Sources: Semana, Colombia Reports / The Dawn News / April 16, 2018
A key witness in a case against former president Álvaro Uribe was murdered last Saturday in Antioquia, Colombia.
The series of events began with a plenary session of the Senate, where left-wing Senator Iván Cepeda demanded former president Álvaro Uribe to explain the nature of his ties with some of the paramilitary organizations that terrorize the country.
Uribe denied any relation with the paramilitaries and sued Cepeda for fabricating testimonies.
The court not only found Cepeda to be innocent, but later pressed charges against Uribe for doing exactly what he accused the senator of: arranging false testimonies in court to protect himself, as evidenced by audio recordings of his telephone calls.
In 2015, Carlos Enrique Arieza denounced Cepeda for trying to pressure him into testifying against Álvaro Uribe and his brother, Santiago Uribe.
However, the letter he submitted as evidence was found by the court to be false, and Arieza admitted he had never been contacted by Cepeda to incur in false testimony.
Arieza had testified in another case a year before, where he linked governor Ramos Botero with paramilitary activities. Later, he was found to have incurred in false testimony, and he confessed he had been offered money to do so and apologized to Botero and his family. The Supreme Court questioned whether he really was guilty.
Last Saturday, Arieza was shot to death by men riding a motorcycle in the Bello municipality in Antioquia. The court had ordered an increase in security for Areiza after he had reported death threats over his role in the witness tampering scandal.
A second witness was moved to a safe house earlier this month after allegedly surviving two assassination attempts.
The assassinated witness told prosecutors in 2016 and earlier this year that he had been tricked into falsely accusing Cepeda in 2015.
Areiza’s signature appeared on a written complaint in which Cepeda was accused of paying him $37,500 to make bogus claims against Uribe, his brother and several key Uribe allies also accused of having sponsored terrorist groups.
Mentioned in the fake letter
- Alvaro Uribe: Colombia’s former president is accused of having formed the Bloque Metro paramilitary group in 1995 and 1996. This group left thousands of victims in the Antioquia province where Uribe is from.
- Santiago Uribe: Uribe’s brother is accused of having been involved in the creation of two paramilitary groups, the 12 Apostles in the early 1990s and Bloque Metro.
- José Obdulio Gaviria: The cousin of slain drug lord Pablo Escobar is a senator for Uribe’s hard-right Democratic Center party. His family has allegedly been close to Escobar’s former enforcer army, the Oficina de Envigado, for decades.

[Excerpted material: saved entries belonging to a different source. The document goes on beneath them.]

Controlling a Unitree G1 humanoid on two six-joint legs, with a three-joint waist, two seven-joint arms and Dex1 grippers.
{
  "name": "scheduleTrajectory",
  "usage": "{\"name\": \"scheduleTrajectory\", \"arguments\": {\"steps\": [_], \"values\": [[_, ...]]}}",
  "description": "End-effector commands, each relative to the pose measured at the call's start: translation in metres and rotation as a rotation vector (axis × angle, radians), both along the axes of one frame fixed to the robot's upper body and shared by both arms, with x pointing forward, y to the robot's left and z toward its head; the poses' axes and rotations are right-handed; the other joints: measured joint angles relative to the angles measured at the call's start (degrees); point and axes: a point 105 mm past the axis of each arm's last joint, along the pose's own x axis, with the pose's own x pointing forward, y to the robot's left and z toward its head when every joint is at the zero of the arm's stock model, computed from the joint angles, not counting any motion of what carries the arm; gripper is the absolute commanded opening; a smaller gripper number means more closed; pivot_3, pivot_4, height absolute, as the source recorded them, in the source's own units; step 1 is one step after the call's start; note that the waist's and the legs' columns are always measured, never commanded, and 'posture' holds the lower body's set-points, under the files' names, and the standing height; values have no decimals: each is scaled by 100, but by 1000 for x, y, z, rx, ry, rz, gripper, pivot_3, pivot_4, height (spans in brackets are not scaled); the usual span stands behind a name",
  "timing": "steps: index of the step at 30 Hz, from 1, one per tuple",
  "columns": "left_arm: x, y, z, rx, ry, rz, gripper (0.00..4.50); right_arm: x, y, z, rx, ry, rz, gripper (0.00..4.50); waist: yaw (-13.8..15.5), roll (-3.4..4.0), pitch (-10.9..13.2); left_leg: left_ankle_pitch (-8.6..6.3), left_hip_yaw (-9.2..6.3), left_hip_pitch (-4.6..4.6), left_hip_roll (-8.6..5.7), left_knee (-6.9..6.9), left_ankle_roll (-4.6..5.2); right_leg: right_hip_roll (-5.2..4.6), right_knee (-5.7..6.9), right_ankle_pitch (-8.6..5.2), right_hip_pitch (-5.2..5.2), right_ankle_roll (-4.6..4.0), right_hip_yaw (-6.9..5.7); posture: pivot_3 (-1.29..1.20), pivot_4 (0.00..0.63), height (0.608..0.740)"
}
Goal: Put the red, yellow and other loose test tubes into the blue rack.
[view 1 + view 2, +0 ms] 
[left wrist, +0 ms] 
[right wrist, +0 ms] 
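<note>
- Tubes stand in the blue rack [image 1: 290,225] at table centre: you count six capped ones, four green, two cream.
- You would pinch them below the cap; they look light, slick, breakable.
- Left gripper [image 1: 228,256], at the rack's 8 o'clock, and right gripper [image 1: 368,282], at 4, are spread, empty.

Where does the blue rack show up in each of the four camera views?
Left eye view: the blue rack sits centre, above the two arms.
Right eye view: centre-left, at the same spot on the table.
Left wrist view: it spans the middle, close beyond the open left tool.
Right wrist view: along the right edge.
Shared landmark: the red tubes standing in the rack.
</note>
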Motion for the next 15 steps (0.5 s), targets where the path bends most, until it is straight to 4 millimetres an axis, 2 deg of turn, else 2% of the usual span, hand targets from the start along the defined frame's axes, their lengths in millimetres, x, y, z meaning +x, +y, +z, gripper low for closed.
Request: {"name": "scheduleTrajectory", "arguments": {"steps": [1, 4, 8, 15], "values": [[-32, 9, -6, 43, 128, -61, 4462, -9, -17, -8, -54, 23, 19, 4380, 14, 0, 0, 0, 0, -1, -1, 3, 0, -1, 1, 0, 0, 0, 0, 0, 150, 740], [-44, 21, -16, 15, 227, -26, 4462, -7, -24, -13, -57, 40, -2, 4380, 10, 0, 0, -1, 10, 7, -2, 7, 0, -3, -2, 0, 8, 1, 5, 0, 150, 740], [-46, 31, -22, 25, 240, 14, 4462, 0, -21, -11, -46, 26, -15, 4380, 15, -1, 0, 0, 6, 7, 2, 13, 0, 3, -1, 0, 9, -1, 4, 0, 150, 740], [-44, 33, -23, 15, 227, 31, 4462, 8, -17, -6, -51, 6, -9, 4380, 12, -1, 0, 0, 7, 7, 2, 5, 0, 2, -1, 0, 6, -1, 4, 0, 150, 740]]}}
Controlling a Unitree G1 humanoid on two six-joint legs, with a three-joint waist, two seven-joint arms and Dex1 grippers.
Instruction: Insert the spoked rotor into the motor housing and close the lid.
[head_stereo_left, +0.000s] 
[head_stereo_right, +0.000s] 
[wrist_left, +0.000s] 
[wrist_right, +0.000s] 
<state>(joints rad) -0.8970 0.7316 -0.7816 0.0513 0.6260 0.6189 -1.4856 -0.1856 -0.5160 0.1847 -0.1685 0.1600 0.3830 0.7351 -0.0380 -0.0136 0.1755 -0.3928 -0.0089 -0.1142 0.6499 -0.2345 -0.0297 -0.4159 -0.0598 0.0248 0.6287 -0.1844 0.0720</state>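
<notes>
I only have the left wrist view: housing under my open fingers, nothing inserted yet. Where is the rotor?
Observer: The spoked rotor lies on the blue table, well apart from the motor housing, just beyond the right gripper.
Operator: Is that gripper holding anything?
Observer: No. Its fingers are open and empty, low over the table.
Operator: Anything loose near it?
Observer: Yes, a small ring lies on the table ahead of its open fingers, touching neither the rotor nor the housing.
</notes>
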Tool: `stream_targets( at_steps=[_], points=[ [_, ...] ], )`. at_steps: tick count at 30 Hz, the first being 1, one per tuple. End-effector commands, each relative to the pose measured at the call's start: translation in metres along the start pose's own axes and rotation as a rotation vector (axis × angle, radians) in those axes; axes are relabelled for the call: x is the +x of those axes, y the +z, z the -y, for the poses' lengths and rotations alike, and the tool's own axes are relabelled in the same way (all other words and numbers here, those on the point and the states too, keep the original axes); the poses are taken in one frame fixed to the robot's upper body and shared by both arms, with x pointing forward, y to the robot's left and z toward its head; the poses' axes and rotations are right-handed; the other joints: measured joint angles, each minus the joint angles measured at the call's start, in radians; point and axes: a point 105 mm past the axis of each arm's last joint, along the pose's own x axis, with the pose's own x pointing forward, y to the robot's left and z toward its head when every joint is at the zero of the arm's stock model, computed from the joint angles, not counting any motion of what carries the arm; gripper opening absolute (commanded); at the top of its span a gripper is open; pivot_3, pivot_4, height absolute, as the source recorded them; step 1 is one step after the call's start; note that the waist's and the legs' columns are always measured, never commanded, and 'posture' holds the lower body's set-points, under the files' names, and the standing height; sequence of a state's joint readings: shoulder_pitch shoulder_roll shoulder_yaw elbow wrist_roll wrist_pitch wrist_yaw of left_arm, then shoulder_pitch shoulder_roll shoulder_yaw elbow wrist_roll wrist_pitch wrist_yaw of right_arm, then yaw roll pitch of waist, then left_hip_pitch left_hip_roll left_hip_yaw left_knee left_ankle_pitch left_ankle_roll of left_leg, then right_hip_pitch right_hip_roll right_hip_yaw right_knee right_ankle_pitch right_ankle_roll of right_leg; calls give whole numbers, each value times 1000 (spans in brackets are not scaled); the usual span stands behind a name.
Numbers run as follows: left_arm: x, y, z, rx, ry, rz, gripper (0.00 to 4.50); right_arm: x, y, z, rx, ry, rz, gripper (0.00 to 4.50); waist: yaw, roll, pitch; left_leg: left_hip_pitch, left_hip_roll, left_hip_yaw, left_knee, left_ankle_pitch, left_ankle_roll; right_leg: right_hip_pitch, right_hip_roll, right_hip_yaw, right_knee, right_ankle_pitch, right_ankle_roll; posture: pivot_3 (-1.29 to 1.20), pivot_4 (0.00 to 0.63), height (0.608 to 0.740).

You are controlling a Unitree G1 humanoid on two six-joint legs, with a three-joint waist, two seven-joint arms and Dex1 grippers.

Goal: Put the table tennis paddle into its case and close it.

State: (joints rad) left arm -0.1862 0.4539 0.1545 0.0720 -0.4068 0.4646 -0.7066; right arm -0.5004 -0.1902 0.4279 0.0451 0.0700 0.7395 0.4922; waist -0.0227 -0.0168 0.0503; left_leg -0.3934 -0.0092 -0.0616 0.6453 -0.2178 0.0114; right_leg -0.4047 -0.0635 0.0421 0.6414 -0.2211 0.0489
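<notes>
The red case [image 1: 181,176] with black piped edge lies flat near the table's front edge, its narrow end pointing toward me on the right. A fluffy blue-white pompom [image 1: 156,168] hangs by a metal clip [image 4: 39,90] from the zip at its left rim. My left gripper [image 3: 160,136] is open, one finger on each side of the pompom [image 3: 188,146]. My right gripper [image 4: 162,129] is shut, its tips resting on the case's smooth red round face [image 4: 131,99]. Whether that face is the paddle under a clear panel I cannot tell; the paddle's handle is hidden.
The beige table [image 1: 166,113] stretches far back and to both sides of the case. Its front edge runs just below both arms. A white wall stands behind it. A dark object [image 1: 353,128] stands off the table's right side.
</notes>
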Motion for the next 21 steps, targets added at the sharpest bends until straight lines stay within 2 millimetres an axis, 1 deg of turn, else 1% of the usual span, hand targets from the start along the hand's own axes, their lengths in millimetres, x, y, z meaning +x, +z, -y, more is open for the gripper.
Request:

- Luis Alfredo Ramos: The former governor of Antioquia and current debate chief of presidential candidate Ivan Duque has been under investigation for years over his alleged ties to paramilitary umbrella organization AUC.
When Areiza was called to court to confirm the claim, he told the court that he did not write the letter and denied that Cepeda had tried to bribe him.
Instead, the demobilized paramilitary fighter said that he had contacted the office of Senator Jose Obdulio Gaviria in 2015 after receiving death threats over his testimony that would confirm ties between former Antioquia governor Luis Alfredo Ramos and the AUC.
Jaime Restrepo, a.k.a. “El Patriota”
A few days later, said Areiza, he received a visit from far-right political activist Jaime Restrepo, who made him promise that he would cease to cooperate with justice in the Ramos case.
Restrepo allegedly also made the former paramilitary fighter sign a number of blank papers.
The false witness case
Using among other things Areiza’s written statement, Uribe sued Cepeda on witness tampering claims.
The court rejected this lawsuit in February and ordered an investigation for witness tampering against Uribe after finding that several witnesses in criminal cases against the former president had been threatened.
The court also ordered an in-depth investigation of the evidence gathered by Cepeda that would prove Uribe’s alleged involvement in the formation of a far-right Bloque Metro paramilitary group.
Uribe, who is currently in the senate, rose to political prominence in the early 1980s as a close friend of Fabio Ochoa, the patriarch of the Ochoa clan that helped form the Medellin Cartel.
The former president has been accused of criminal activity with the cartel and supporting the paramilitary groups that were formed by Escobar associated in the 1990s ever since before he became president in 2002.